Inhousing braucht Zeit und eine durchdachte Datenstrategie
Nach der Entscheidung pro Inhousing ist die First-Party-Daten-Strategie der erste Schritt. Laut Tim Purkayastha sollte der Fokus vor allem darauf liegen, in der Kommunikation mit den potenziellen Kunden den Consent einzuholen, um die Daten auch weiterverarbeiten zu können. Dabei geht es nicht nur um die Wiederansprache von bestehenden Kunden, sondern auch um die Modellierung von potenziellen Kunden im Schulterschluss mit der Supply-Seite, um den Marketing-Funnel zu erweitern. Hier spielen künftig weniger demographische Merkmale, als vielmehr Verhaltensdaten eine Rolle, so der Berater. “Wenn ich nicht dazu in der Lage bin, mein ideales Kundenprofil herauszuarbeiten, dann kaufe ich en gros ein und bin relativ blind in der Media. Dann stellt sich die Frage, ob ich dafür eine Tech-Fee aufwenden muss.” Denn an der Stelle ginge es nicht um den programmatischen Ansatz, sondern breiten Einkauf von Media, meint Purkayastha.

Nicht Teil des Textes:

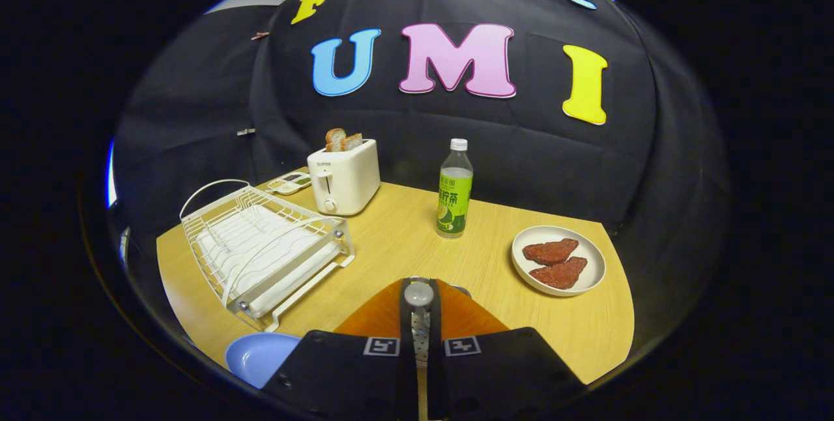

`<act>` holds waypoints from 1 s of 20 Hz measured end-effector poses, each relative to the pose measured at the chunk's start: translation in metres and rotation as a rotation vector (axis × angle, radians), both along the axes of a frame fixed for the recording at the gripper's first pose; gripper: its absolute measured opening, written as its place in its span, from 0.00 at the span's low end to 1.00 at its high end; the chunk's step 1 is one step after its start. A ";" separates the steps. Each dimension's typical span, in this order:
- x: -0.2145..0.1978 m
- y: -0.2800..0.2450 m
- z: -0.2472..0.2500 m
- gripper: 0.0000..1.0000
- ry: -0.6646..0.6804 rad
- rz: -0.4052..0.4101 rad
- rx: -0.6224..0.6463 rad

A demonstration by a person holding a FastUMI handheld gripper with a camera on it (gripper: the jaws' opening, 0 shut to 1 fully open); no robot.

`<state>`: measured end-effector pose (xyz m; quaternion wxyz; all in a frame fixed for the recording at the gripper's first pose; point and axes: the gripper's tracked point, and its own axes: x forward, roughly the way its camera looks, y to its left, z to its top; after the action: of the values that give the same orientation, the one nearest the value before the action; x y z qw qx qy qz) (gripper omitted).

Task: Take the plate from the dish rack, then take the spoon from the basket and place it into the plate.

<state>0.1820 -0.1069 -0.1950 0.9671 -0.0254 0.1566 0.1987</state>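
My gripper is shut on a silvery spoon, which stands up between the two black fingers with its rounded end just past their tips. Right behind the spoon is an orange basket, partly hidden by the fingers. A light blue plate lies on the table to the left of the fingers, by the near corner of the dish rack. The white wire dish rack stands further left with no dish in it.
Beyond the rack a cream toaster holds two bread slices. A green-labelled bottle stands mid-table beyond the fingers. To the right a white plate carries two reddish meat pieces. The wooden table ends near the black cloth wall.
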 end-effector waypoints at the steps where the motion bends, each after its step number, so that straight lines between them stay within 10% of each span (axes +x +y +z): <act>1: 0.000 -0.001 0.004 0.10 0.009 -0.007 0.015; 10: -0.027 -0.024 0.085 0.10 -0.043 -0.023 0.068; 20: -0.110 0.003 0.122 0.10 -0.099 0.155 0.038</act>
<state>0.0718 -0.1036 -0.0735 0.9558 -0.0288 0.1026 0.2742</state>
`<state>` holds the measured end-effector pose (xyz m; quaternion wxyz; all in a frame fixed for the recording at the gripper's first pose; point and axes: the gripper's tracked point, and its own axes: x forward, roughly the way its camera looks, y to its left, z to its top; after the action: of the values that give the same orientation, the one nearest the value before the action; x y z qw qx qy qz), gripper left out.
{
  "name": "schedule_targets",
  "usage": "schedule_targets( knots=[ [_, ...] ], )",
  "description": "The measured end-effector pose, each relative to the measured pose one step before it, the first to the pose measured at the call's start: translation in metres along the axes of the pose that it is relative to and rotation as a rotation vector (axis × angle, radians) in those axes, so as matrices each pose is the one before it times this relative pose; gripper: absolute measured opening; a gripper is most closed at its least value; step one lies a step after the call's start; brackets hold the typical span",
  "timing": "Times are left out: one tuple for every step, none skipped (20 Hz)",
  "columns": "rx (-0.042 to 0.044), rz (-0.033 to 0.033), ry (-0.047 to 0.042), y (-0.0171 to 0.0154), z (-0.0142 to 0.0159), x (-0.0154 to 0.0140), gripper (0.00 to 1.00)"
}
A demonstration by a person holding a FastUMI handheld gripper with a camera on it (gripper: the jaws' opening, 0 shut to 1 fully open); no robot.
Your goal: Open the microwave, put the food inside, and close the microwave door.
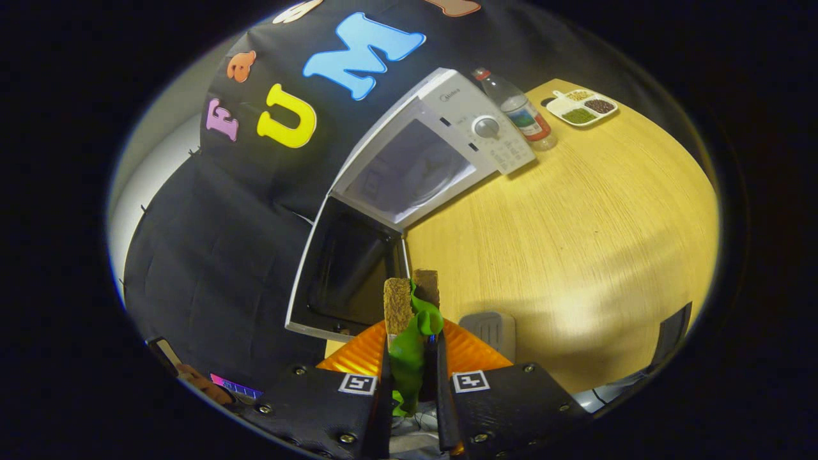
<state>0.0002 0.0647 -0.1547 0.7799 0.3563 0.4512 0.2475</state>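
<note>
Wooden table [575, 211] carried the microwave [441, 147], whose door [345, 268] was already swung open, while the sandwich [409, 319] was held clamped between the fingers [412, 370], not yet placed inside, door left unclosed.

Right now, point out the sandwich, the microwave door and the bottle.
sandwich [399, 305]: gripper view, on the bread slice standing up between the gripper's [412, 358] closed fingers.
microwave door [348, 271]: gripper view, on the dark inner window of the open door.
bottle [525, 115]: gripper view, on its label.
</note>
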Motion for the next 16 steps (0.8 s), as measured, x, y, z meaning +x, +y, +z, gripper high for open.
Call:
schedule_targets(
  knots=[
    [-0.00555,0.00894,-0.01403,0.00625,0.00651,0.00368,0.29],
    [0.00134,0.00378,-0.02103,0.00493,0.00822,0.00500,0.29],
    [-0.00643,0.00089,-0.01565,0.00392,0.00703,0.00574,0.29],
    [-0.00599,-0.00400,-0.02064,0.00377,0.00697,0.00597,0.29],
    [-0.01480,-0.00599,-0.01856,0.00234,0.00541,0.00508,0.29],
    [-0.01291,-0.00556,-0.02192,0.00278,0.00738,0.00613,0.29],
    [-0.00849,-0.00224,-0.02432,0.00286,0.00473,0.00806,0.29],
    [-0.00002,0.00261,-0.02303,0.00333,0.00561,0.00755,0.29],
    [0.00661,0.00546,-0.02562,0.00320,0.00548,0.00773,0.29],
    [0.01239,0.00634,-0.02574,0.00336,0.00566,0.00829,0.29],
    [0.01273,0.00687,-0.02317,0.00402,0.00482,0.00797,0.29],
    [0.00873,0.00322,-0.02160,0.00205,0.00420,0.00818,0.29],
    [0.00388,0.00267,-0.01733,0.00173,0.00269,0.00621,0.29],
    [0.00559,0.00159,-0.01600,0.00044,0.00284,0.00768,0.29],
    [0.00706,0.00241,-0.00246,0.00155,0.00004,0.00571,0.29],
    [0.00690,0.00145,-0.00290,0.00073,0.00128,0.00678,0.29]
  ],
)
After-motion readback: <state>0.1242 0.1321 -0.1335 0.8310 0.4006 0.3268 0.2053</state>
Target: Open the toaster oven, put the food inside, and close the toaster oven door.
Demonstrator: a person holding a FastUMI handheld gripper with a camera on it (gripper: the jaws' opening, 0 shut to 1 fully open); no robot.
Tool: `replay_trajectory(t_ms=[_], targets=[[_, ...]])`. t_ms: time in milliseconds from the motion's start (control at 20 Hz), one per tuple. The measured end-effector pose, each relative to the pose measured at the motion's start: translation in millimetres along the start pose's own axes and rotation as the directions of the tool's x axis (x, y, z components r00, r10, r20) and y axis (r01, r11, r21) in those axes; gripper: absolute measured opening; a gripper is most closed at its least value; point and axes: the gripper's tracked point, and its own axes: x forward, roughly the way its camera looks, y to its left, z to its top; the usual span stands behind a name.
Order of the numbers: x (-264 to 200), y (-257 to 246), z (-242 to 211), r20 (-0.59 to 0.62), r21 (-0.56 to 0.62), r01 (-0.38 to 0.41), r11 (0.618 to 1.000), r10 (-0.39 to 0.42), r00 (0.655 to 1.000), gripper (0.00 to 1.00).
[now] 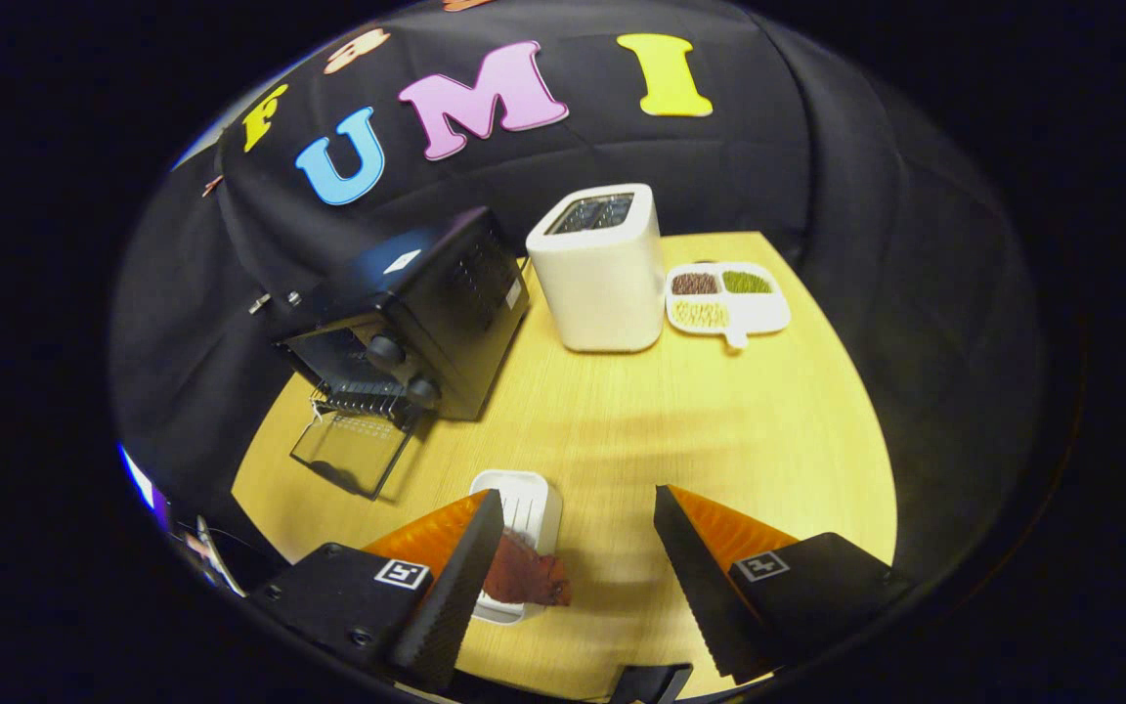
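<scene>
Now the hand-held gripper (578, 513) hangs wide open over the surface (719, 430), gripping nothing; the food (529, 577) lies on a white tray (534, 494) beside its left finger. Beyond, the oven (426, 303) stands with its door (348, 450) down, near a toaster (602, 269) and a dish (729, 298).

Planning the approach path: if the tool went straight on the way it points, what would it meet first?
Probably bare table; the open tool aims between the toaster oven and white toaster. Depth is unclear.

A black toaster oven (416, 313) with a clear glass door (348, 452), a white toaster (600, 279), a white divided dish (727, 303) of brown, green and pale grains, dark red food (524, 579) on a white tray (524, 504), a light woodgrain table (719, 430).
</scene>
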Motion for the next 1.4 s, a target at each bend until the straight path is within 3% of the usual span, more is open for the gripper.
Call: replay_trajectory(t_ms=[300, 350, 400, 450, 550, 700, 800, 1000, 1250, 1400], targets=[[9, 1, -48, -0.135, 0.200, -0.069, 0.977, 0.097, 0.986, 0.94], [10, -2, -48, -0.128, 0.238, -0.073, 0.969, 0.106, 0.986, 0.86], [12, -1, -47, -0.123, 0.270, -0.083, 0.959, 0.120, 0.985, 0.70], [14, 0, -47, -0.124, 0.293, -0.087, 0.952, 0.128, 0.984, 0.70], [13, 3, -46, -0.134, 0.342, -0.106, 0.934, 0.160, 0.978, 0.49], [14, 7, -48, -0.167, 0.427, -0.108, 0.898, 0.196, 0.966, 0.29], [15, 11, -46, -0.168, 0.479, -0.116, 0.870, 0.220, 0.961, 0.24], [15, 12, -43, -0.164, 0.465, -0.125, 0.877, 0.224, 0.961, 0.15], [0, 11, -24, -0.134, 0.472, -0.105, 0.875, 0.189, 0.973, 0.15], [-13, 11, -8, -0.087, 0.479, -0.072, 0.875, 0.129, 0.988, 0.15]])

Der Einkauf auf Profilen werde stets eine Spitze des Mediaeinkaufs bleiben. “Die gute Nachricht für die Publisher-Seite: Dafür werden die Advertiser hohe TKPs zahlen. Der Mittelbau wird aber der spannende Teil.” Contextual-Targeting-Anbieter würden hier versuchen, Audiences mit Modellen zu bauen. Alternativ sei man schnell in dem unteren Inventarbereich, der einfach nur günstig sei und man darauf hoffen müsse, die richtigen Leute zu treffen. “Das würde ich vermeiden. Data ist also ein Schlüssel zum Erfolg”, schließt Tim Purkayastha.
Ein typischer Anfängerfehler beim Inhousing ist übrigens, sich ein, zwei Anbieter einzuladen, einen Salespitch anzuhören und für einen der beiden zu entscheiden. Es gilt sich die nötige Zeit zu nehmen und einen Anforderungskatalog herunterzuschreiben. “Keine Angst vor Wechsel!”, appelliert Dominik Heck zum Ende hin. “Das Tool, was ich mir heute kaufe, kann ich auch in einem Jahr wechseln. Der Wechselschmerz ist nie so groß, wie man denkt.” Bei der Vertragsschließung sollte allerdings stets darauf geachtet werden, “dass man alles mitnehmen kann”.